SuperQuat N-acyl-5,5-dimethyloxazolidin-2-ones for the asymmetric synthesis of α-alkyl and β-alkyl aldehydes

The proclivity of α-branched N-2′-benzyl-3′-phenylpropionyl derivatives of (S)-4-benzyl-5,5-dimethyl-, (S)-4-phenyl-5,5-dimethyl-, (S)-4-isopropyl-5,5-dimethyl-, (S)-4-benzyl- and (S)-4-benzyl-5,5-diphenyl-oxazolidin-2-ones to generate directly 2-benzyl-3-phenylpropionaldehyde upon hydride reduction with DIBAL is investigated. The (S)-4-benzyl-5,5-dimethyl-derivative proved optimal for inhibition of endocyclic nucleophilic attack, giving 2-benzyl-3-phenylpropionaldehyde in good yield upon reduction. Application of this methodology for the asymmetric synthesis of chiral aldehydes via diastereoselective enolate alkylation of a range of (S)-N-acyl-4-benzyl-5,5-dimethyloxazolidin-2-ones to afford an array of α-substituted-N-acyl-5,5-dimethyloxazolidin-2-ones (85-94% de) and subsequent reduction with DIBAL afforded directly non-racemic α-substituted aldehydes without loss of stereochemical integrity (87-94% ee). The extension of this protocol for the asymmetric synthesis of β-substituted aldehydes is demonstrated, via the diastereoselective conjugate addition of a range of organocuprates to (S)-N-acyl-4-phenyl-5,5-dimethyloxazolidin-2-ones which proceeds with high diastereoselectivity (generally >95% de). Reduction of the conjugate addition products with DIBAL gives non-racemic β-substituted aldehydes in high yields and in high ee (generally >95% ee). This methodology is exemplified by the asymmetric synthesis of (R)-3-isopropenylhept-6-enal, which has previously been used in the synthesis of (3Z,6R)-3-methyl-6-isopropenyl-3,9-decadien-1-yl acetate, a component of the sex pheromones of the California red scale.

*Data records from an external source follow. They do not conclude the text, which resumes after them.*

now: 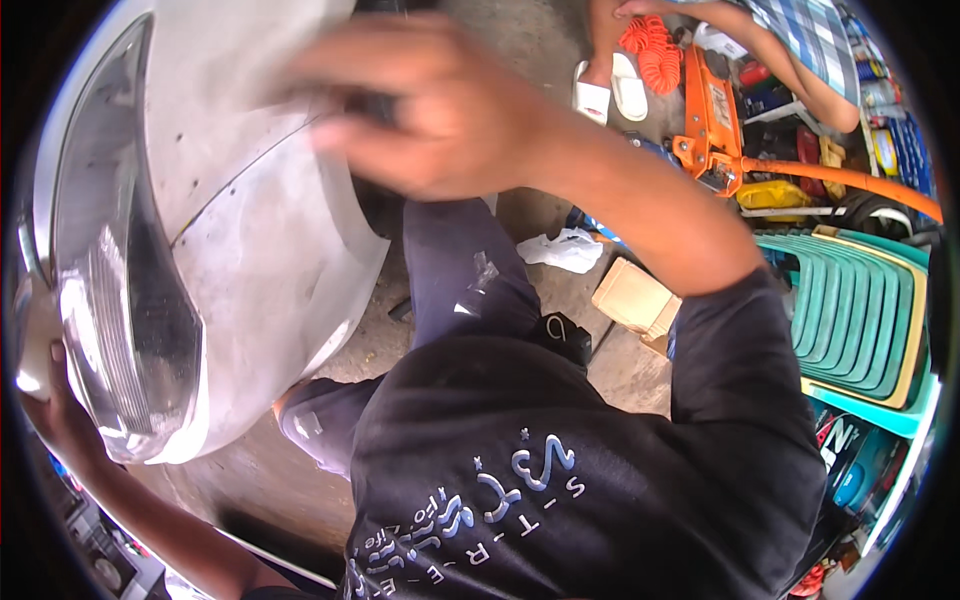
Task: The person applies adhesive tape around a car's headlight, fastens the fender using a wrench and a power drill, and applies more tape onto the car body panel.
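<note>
A car's front end with pale grey, unpainted-looking panels fills the left side. Its long clear headlight (125,290) curves down beside the bumper (280,260). My left hand (45,385) lies against a shiny body panel (38,325) at the outer side of the headlight, thumb stretched out; its other fingers are mostly hidden. Above the bumper, my right hand (430,115) is raised and smeared by motion. Its fingers curve toward the thumb with a dark gap between them, and whether it holds anything cannot be made out.
To the right are an orange floor jack (710,110) with a long handle, a cardboard box (637,297), a white plastic bag (562,250) and stacked green stools (850,310). Another person's leg (800,75), white slippers (628,88) and a coiled orange hose (655,55) appear at the top.
</note>
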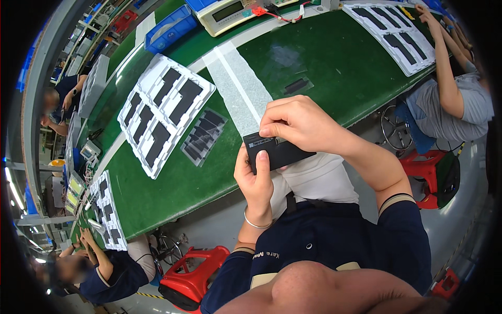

A New Synthetic Application of 1,2-Benzodithiolium Cations: Synthesis of Aldehydes by 1-Carbon Homologation of Carbonyl Compounds

Eleven aldehydes (6a-l) were synthesized by 1-carbon homologation of ketones and aldehydes according to the following sequence: Horner-Emmons reaction of 2-(O,O-dimethylphosphonyl)-1,3-benzodithiole (1) and various carbonyl compounds (2) to give benzo-1,4-dithiafulvenes (3); reduction with sodium borohydride and tetrafluoroboric acid-ether complex in dry acetonitrile to 1,3-benzodithioles (5); subsequent hydrolysis of these with mercury(II)oxide and aqueous tetrafluoroboric acid (35percent) in tetrahydrofuran.The procedure is simple, of wide application, and afforded pure aldehydes in good overall yields (55-88percent).